4. Time: total exposure time to inorganic acids produced by the bacteria of the dental plaque.
The development of a clinical carious lesion involves a complicated interplay among a number of factors in the oral environment and the dental hard tissues. A simplified explanatory model of the major events is illustrated in Fig 2. The carious process is initiated by bacterial fermentation of carbohydrates, leading to the formation of a variety of organic acids and a fall in pH. Initially, H+ will be taken up by buffers in plaque and saliva; when the pH continues to fall (H+ increases), however, the fluid medium will be depleted of OH- and PO3 4-, which react with H+ to form H2O and HPO2
4- On total depletion of these compounds, the pH can fall below the critical value of 5.5, at which point the aqueous phase becomes undersaturated with respect to hydroxyapatite. Therefore, whenever surface enamel is covered by a microbial deposit, the ongoing metabolic processes within this biomass cause fluctuations in pH, and occasional steep falls in pH, which may result in dissolution of the mineralized surface.

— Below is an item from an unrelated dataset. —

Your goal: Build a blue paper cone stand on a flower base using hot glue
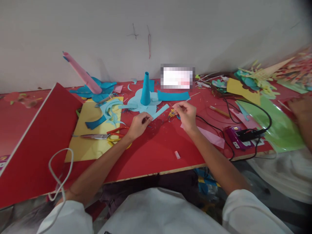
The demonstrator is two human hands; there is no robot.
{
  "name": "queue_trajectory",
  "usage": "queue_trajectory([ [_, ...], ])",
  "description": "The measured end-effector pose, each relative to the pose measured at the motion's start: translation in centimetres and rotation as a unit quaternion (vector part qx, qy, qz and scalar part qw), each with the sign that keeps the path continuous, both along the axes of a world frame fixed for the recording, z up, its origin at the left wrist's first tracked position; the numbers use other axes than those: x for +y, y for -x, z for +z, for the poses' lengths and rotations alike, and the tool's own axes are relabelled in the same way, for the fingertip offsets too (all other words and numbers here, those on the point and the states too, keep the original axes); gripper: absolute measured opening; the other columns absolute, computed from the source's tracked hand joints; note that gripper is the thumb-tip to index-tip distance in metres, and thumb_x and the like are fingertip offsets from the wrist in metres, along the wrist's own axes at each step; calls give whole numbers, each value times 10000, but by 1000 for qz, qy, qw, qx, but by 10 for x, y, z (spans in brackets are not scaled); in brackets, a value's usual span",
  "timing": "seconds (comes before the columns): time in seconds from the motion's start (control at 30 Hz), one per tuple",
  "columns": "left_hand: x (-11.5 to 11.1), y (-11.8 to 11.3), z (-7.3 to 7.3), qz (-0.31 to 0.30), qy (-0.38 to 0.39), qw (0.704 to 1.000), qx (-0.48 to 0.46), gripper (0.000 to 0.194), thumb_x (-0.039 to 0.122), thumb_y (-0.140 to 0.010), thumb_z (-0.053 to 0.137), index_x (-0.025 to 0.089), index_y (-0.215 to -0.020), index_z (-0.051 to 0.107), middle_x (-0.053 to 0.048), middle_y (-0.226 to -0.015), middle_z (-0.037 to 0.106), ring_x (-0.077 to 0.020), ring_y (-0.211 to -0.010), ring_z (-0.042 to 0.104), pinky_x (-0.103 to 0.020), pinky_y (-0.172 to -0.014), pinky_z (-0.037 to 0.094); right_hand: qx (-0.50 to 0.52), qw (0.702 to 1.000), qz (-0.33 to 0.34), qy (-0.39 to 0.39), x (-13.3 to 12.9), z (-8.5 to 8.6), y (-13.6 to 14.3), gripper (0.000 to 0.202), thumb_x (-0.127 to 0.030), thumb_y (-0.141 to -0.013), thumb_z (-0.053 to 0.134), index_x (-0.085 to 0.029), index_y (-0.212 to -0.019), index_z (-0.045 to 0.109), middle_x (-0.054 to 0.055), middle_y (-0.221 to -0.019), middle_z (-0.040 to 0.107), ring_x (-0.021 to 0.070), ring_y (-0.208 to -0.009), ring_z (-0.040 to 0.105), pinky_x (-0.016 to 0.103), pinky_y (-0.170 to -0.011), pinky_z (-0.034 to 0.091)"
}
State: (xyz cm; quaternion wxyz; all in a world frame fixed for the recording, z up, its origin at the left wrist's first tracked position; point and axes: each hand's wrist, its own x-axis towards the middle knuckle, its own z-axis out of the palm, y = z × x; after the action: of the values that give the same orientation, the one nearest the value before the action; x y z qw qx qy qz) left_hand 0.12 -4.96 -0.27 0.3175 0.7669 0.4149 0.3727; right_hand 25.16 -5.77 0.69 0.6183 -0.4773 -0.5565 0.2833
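Craft wkshop type place; red tbl (156,152) w/ scissors (96,136), cut paper (161,111)

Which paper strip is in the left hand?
The light-blue strip, one end pinched in the left hand; the wide blue strip lies farther back, the pink strip rightward.

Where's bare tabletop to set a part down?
Bare: red tabletop between left forearm, small pink block and, behind, the pale blue paper strip. Crowded: the back, around the blue paper cone, and the right, around the purple box with black cables.
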Motion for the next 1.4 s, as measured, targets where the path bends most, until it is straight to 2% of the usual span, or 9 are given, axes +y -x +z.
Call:
queue_trajectory([
  [0.2,0,0,1,6,3,1000,-12,277,422,-992,593,184,-855,630,-5,-771,619,-134,-700,530,-264,-672,412,23,1000,-13,-11,-1,2,-3,514,-635,-934,679,-229,-634,577,-12,-616,557,128,-575,531,289,-601,470],
  [0.33,0,0,2,11,-6,1000,-22,283,415,-995,589,183,-837,628,-7,-774,611,-132,-697,516,-269,-682,412,-68,994,81,35,-9,3,3,658,-677,-982,568,-220,-514,495,-6,-513,501,125,-526,498,297,-596,451],
  [0.43,-1,0,4,12,-14,999,-35,292,429,-999,591,184,-848,642,-12,-798,615,-136,-712,523,-275,-694,417,-95,969,204,99,-12,3,14,600,-742,-949,556,-208,-702,675,25,-663,645,141,-586,580,282,-557,456],
  [0.53,-3,-1,6,-19,-6,999,-46,301,445,-1003,593,181,-874,658,-13,-806,621,-137,-728,543,-273,-702,420,-53,954,258,143,-13,2,23,564,-765,-890,621,-208,-912,707,24,-756,677,137,-579,596,261,-484,442],
  [0.73,-6,-2,11,-69,21,997,-16,378,517,-1001,581,175,-867,671,-27,-818,656,-135,-716,550,-266,-693,430,13,972,199,124,-14,6,23,494,-696,-829,749,-212,-798,652,11,-705,670,126,-562,582,261,-504,484],
  [0.93,-10,-4,16,-76,51,996,-23,409,579,-978,584,179,-960,667,-45,-904,708,-154,-789,611,-263,-732,476,-45,981,165,88,-16,8,21,456,-668,-839,751,-228,-765,657,31,-718,730,166,-614,641,305,-597,526],
  [1.03,-12,-5,17,-95,56,994,1,379,549,-963,613,177,-994,679,-28,-902,716,-151,-796,619,-252,-729,473,-83,978,179,69,-19,8,26,413,-627,-866,742,-234,-770,658,29,-720,735,186,-653,665,319,-635,525],
  [1.2,-12,-4,13,-113,68,991,26,351,418,-1023,535,174,-791,634,4,-688,644,-117,-648,597,-239,-678,448,-95,977,183,63,-23,8,30,404,-604,-897,716,-226,-769,650,26,-711,727,182,-644,662,312,-634,502],
  [1.4,-10,-5,10,-124,93,988,-13,315,393,-1048,493,177,-858,620,-1,-703,642,-99,-601,588,-220,-631,461,-80,983,150,64,-21,3,25,417,-614,-904,716,-228,-768,630,18,-722,711,179,-672,664,303,-656,506],
])
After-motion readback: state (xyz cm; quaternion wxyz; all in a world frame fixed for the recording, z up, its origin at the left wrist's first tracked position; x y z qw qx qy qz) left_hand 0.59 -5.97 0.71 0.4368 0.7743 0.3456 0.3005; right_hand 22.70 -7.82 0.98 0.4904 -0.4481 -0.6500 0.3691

In their classic study of experimental caries in humans, von der Fehr et al (1970) showed that, in the absence of oral hygiene (ie, with free accumulation of plaque and rinsing nine times a day with a sucrose solution), clinical signs of enamel caries develop within 3 weeks. When the same research team repeated the study, but introduced chemical plaque control (rinsing twice a day with 0.2% chlorhexidine solution), the subjects did not develop caries, even though they rinsed with sucrose solution nine times a day for 3 weeks (Loe et al, 1972). In other words, when the
etiologic factor was suppressed or eliminated, the precondition for caries did not exist, and no lesions developed, despite the subjects' very frequent exposure to sucrose.
Like the inflammation induced in the gingival soft tissues adjacent to the gingival plaque, carious lesions of enamel, which develop on individual tooth surfaces beneath the undisturbed bacterial plaque, represent the net result of an extraordinarily complex interplay among "harmless" and "harmful" bacteria, antagonistic and synergistic bacterial species, their metabolic products, and their interaction with the many salivary and other host factors. This explains why combinations of different nonspecific plaque control programs have been so effective against caries, gingivitis,
and periodontitis (for review, see Axelsson, 1994, 1998). However, more recently, there has been intense interest in the role plaque (amount, formation rate, and ecology) and specific cariogenic microflora play in the etiology of dental caries.